Die Einweihung des neuen Kirchhofs wurde von dem hiesigen Kirchenvorstand, den 25 November festgesetzt. An diesem Tage hielt der zeitl. Prediger Friedr. Nohl einen öffentlichen Sonntagsgottesdienst in der Kirche. Danach hielt derselbe auf dem Kirchhofe eine Abschiedsrede. Hiernach zog der Schullehrer Bauckhage mit der Schuljugend voraus, danach folgte der Prediger und das Consistorium und hierauf die Gemeinde.

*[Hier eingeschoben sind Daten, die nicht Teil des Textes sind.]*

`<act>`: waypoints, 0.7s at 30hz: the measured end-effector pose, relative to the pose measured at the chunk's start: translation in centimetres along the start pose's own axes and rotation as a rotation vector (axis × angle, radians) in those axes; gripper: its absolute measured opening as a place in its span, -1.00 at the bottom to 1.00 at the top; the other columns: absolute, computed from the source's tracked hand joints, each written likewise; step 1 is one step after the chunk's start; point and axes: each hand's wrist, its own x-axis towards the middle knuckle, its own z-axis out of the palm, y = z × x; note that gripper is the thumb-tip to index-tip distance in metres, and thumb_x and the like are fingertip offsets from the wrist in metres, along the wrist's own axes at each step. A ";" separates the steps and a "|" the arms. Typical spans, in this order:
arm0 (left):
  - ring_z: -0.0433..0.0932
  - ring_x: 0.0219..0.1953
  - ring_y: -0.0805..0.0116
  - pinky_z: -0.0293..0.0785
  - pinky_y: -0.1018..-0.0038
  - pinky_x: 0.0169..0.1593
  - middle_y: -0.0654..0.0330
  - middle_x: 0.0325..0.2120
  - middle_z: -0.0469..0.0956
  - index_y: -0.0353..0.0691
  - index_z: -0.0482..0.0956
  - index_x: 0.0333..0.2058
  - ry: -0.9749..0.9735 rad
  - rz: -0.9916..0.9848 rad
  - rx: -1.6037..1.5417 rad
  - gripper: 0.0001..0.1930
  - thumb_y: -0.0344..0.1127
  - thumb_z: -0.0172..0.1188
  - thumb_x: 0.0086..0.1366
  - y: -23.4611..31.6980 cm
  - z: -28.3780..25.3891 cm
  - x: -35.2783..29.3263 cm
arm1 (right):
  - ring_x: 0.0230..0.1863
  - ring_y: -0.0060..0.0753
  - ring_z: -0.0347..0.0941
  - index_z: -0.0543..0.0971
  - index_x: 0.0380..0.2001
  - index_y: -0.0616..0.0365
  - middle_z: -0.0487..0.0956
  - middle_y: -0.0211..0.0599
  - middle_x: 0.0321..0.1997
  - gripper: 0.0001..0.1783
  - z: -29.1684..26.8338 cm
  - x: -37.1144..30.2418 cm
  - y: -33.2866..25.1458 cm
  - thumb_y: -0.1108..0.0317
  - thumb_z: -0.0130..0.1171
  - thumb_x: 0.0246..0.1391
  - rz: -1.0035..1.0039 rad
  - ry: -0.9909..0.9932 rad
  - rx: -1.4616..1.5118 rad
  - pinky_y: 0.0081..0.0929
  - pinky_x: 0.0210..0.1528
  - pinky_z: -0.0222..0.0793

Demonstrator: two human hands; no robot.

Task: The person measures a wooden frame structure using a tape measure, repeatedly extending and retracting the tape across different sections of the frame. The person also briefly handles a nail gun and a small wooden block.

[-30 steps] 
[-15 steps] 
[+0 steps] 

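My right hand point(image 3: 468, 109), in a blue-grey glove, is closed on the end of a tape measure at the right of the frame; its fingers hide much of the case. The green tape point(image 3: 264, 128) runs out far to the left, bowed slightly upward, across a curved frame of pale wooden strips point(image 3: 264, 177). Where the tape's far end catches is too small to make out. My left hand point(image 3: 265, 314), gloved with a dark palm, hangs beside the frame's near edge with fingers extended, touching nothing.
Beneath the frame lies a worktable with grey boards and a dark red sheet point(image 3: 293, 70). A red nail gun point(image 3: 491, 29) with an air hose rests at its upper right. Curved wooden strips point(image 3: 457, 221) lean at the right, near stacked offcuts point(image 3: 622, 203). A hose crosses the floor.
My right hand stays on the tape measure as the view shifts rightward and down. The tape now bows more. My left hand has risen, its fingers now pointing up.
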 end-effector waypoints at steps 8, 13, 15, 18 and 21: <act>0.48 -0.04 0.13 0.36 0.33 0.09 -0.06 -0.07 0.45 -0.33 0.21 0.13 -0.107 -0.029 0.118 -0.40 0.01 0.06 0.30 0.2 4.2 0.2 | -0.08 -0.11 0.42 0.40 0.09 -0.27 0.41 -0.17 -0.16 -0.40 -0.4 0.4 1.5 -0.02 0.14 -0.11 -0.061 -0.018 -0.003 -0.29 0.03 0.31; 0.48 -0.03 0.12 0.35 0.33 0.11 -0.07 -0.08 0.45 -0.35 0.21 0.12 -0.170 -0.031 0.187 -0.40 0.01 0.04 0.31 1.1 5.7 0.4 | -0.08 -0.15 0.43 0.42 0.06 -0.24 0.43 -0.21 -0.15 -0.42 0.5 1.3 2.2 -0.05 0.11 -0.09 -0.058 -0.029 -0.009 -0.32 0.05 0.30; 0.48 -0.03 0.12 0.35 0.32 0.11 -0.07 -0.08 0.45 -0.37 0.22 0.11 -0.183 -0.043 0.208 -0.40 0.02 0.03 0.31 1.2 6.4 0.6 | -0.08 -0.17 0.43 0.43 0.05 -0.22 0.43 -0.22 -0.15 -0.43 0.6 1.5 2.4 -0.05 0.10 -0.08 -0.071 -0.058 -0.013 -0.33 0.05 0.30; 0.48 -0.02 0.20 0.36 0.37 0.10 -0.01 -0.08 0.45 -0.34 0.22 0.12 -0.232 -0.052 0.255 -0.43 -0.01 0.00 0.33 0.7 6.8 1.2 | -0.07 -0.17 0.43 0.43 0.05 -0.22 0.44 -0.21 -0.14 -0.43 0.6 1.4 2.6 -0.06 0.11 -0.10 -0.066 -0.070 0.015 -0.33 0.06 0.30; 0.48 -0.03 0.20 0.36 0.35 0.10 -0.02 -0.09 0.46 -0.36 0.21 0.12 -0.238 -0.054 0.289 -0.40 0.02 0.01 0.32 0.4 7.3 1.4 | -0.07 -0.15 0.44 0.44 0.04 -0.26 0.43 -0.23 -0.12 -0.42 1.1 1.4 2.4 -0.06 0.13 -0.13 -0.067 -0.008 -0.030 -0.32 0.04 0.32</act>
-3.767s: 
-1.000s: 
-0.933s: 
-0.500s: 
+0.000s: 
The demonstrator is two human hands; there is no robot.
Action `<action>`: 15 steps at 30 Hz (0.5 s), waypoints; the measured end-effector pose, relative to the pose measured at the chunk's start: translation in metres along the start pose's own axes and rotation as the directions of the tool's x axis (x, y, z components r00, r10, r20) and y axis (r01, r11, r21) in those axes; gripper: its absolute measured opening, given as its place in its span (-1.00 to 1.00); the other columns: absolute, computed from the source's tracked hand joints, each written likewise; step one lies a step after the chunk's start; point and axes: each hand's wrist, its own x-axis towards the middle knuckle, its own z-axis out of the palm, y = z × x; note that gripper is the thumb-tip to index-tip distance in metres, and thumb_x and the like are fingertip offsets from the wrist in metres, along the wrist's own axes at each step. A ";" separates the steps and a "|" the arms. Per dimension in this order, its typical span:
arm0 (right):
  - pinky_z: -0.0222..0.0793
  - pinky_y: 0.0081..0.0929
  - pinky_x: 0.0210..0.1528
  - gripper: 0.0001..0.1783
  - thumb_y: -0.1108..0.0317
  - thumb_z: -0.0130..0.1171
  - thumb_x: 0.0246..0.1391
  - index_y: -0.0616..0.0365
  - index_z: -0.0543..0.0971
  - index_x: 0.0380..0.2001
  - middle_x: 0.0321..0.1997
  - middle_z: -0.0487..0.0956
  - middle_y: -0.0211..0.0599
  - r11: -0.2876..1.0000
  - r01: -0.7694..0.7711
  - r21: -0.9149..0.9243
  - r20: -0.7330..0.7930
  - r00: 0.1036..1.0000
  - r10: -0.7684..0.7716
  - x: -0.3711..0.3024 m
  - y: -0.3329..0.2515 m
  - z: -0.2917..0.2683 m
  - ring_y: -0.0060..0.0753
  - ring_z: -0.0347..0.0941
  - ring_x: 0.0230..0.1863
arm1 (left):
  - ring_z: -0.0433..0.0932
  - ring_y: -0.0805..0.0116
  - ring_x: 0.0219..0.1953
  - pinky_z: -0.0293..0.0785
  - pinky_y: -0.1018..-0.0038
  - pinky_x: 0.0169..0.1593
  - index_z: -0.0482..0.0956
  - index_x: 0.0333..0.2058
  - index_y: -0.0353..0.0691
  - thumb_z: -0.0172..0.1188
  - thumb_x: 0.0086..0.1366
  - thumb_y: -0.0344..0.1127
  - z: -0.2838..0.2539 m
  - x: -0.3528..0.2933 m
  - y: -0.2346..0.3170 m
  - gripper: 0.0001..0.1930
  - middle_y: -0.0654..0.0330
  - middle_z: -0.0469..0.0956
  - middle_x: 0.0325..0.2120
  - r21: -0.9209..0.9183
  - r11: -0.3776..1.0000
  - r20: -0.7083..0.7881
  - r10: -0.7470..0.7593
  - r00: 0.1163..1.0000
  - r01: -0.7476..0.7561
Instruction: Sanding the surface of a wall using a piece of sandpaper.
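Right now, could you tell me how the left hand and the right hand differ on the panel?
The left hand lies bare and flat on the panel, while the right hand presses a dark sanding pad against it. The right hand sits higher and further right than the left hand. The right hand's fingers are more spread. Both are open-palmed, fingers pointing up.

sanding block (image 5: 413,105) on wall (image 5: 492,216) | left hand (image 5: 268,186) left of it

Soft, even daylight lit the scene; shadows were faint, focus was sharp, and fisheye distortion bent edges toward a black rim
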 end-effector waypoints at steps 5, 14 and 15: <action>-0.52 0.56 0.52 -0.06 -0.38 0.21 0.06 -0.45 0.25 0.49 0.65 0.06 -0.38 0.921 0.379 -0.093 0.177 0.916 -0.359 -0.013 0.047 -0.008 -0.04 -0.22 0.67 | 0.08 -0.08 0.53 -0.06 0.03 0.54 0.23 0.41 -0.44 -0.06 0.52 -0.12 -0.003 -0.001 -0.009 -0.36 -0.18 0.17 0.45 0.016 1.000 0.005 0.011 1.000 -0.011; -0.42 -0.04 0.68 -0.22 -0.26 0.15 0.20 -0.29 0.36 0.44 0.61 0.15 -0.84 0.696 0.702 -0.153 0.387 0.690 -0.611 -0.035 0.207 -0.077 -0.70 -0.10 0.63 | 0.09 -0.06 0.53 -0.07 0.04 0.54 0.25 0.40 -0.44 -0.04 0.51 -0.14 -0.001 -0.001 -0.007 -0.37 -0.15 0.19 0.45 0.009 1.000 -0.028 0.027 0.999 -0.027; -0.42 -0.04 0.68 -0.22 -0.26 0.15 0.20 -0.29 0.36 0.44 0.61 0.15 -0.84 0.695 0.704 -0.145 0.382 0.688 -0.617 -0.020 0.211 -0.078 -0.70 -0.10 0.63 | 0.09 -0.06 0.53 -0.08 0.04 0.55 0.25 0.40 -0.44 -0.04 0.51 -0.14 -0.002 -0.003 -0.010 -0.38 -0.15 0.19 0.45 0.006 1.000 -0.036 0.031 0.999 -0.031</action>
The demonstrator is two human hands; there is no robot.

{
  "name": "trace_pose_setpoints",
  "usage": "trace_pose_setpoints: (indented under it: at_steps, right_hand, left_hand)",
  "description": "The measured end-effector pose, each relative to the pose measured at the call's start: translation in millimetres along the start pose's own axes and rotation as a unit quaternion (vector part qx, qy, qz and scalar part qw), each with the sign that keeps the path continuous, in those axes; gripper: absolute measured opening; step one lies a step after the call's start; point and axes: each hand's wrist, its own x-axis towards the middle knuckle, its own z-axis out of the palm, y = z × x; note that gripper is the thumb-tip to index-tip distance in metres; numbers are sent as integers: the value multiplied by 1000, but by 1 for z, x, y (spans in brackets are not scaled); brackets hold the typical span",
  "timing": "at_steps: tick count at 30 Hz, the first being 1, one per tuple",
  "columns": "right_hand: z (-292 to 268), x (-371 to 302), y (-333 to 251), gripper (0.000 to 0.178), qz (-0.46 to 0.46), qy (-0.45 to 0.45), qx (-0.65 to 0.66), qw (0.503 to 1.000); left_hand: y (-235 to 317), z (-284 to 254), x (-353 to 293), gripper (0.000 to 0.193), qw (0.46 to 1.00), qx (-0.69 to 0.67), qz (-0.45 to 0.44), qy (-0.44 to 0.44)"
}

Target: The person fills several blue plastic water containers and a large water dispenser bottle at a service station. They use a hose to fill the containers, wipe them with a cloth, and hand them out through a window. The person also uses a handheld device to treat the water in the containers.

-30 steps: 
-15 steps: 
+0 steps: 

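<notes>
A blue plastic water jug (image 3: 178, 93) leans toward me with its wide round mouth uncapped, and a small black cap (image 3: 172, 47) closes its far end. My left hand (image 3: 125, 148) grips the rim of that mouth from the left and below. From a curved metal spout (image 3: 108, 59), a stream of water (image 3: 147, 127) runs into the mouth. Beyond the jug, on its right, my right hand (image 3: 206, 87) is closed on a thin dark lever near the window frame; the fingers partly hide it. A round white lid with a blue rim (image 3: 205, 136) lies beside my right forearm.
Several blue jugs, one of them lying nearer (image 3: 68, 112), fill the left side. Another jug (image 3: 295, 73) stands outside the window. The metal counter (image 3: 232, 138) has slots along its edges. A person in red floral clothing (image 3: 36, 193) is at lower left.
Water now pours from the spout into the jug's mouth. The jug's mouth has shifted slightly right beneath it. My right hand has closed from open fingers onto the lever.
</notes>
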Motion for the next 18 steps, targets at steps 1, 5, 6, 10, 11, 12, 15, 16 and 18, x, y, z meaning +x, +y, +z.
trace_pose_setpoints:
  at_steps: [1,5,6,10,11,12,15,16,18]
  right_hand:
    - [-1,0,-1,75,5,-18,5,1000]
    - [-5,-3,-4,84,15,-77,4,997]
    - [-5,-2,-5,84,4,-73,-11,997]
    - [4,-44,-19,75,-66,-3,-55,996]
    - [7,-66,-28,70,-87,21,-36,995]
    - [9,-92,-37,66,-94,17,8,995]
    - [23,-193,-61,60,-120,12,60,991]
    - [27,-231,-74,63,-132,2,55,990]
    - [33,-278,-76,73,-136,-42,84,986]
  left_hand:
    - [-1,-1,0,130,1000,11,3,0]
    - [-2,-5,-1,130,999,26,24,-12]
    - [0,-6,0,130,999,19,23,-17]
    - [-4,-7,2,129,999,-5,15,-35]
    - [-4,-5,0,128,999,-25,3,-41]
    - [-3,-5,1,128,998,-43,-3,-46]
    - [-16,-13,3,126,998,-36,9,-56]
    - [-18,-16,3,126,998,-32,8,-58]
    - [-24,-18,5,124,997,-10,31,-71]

Während des Zuges wurde beim Geläut aller Glocken aus dem Lied gesungen Bedenke Mensch das Ende. Auf dem neuen Kirchhofe angekommen, hielt der Prediger eine Einweihungsrede und weihte auch derselbe den neuen Gottesacker feierlich ein. Eine erstaunliche Menge Menschen war versammelt, wobei auch viele Auswärtige waren. Während der ganzen Feierlichkeit war eine ungemeine Rührung sichtbar.

Ob dem damaligen Kirchenvorstand bekannt war, dass sich unterhalb der Sakristei eine Knochenkammer befand, ist weder an dieser noch an anderer Stelle vermerkt und so lassen sich dazu und zu der Herkunft der Knochen heute nur Vermutungen anstellen.